At last! Jack Aubrey and Stephen Maturin are back as Patrick O'Brian provides his indomitably loyal fans with another adventure, this one by land as well as by sea. Lucky Jack Aubrey finds himself not so lucky as his troubles amount ashore, his prospects of admiralty dimmed and Sophie's affection waning. At sea, he fares little better: in the storms off Brest he captures a French privateer ladden with gold and ivory at the expense of missing a signal and deserting his post. And worst of all, in the spring of 1814, peace breaks out...
Fortunately, Maturin returns from a mission in Chile with news that may help restore Aubrey to good favor with both his beloved navy and wife. Then, off to Gibraltar: Napoleon has escaped from Elba.

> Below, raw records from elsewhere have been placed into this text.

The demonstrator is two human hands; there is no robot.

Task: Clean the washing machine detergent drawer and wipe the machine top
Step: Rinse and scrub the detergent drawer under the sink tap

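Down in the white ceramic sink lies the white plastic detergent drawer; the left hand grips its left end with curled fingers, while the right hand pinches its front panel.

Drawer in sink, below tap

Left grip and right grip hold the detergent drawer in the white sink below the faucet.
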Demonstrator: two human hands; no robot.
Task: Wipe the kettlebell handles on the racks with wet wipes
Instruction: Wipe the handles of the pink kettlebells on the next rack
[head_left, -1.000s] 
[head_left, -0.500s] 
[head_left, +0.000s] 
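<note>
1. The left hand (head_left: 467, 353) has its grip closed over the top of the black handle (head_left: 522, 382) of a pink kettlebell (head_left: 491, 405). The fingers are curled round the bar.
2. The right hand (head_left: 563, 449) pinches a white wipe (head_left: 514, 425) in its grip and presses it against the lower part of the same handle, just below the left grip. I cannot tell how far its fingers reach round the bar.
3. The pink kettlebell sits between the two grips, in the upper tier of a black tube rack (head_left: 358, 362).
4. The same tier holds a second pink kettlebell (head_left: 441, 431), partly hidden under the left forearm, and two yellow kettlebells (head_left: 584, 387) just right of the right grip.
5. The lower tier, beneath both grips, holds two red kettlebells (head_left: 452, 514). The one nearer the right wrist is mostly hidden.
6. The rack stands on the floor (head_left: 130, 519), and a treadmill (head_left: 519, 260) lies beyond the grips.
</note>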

The Yellow Admiral is a change of pace, a reversion to the themes of the earlier novels in the Aubrey/Maturin series. Much of the story takes place on land, giving scope to O'Brian's fascination with the landscape, physical and social, of early nineteenth-century England. In vivid glimpses of various rural pursuits, and nuanced observation of politics and domestic arrangements, O'Brian proves himself ever more surely to be the heir of Jane Austen. Not to say there aren't some rousing and bloody sea-battles!
From Publishers Weekly
As befits a popular and enduring fictional hero, Captain Jack Aubrey of the Royal Navy is besieged on all sides in the 18th installment of O'Brian's splendid 19th-century historical adventure series (The Commodore, etc.). Jack is fighting expensive, possibly ruinous, legal battles with slavers, as well as with rich landowners trying to enclose common lands around his family estate. He must also deal with a Navy superior with a financial interest in the enclosure, who is trying to wreck Jack's career. (If a captain becomes an admiral without a command he is "in the cant phrase... yellowed"). Jack, on blockade duty off Brittany, frets that the impending peace will indeed yellow him; and he's also in for some rough marital weather with his wife, Sophie. Meanwhile, the series' other hero, Irish-Catalan physician Stephen Maturin, who's Jack's best friend, connects in "the dark of the moon" with Chilean independence leaders who may hire Jack to head their own young navy. O'Brian is at the top of his elegant form here. He offers a wealth of sly humor (Navy officers' talk is "really not fit for mixed company because of its profoundly nautical character"), some splendid set pieces (a bare-knuckle boxing match, lively sea actions), characters who are palpably real and, as always, lapidary prose. This is splendid storytelling from a true master. Major ad/promo.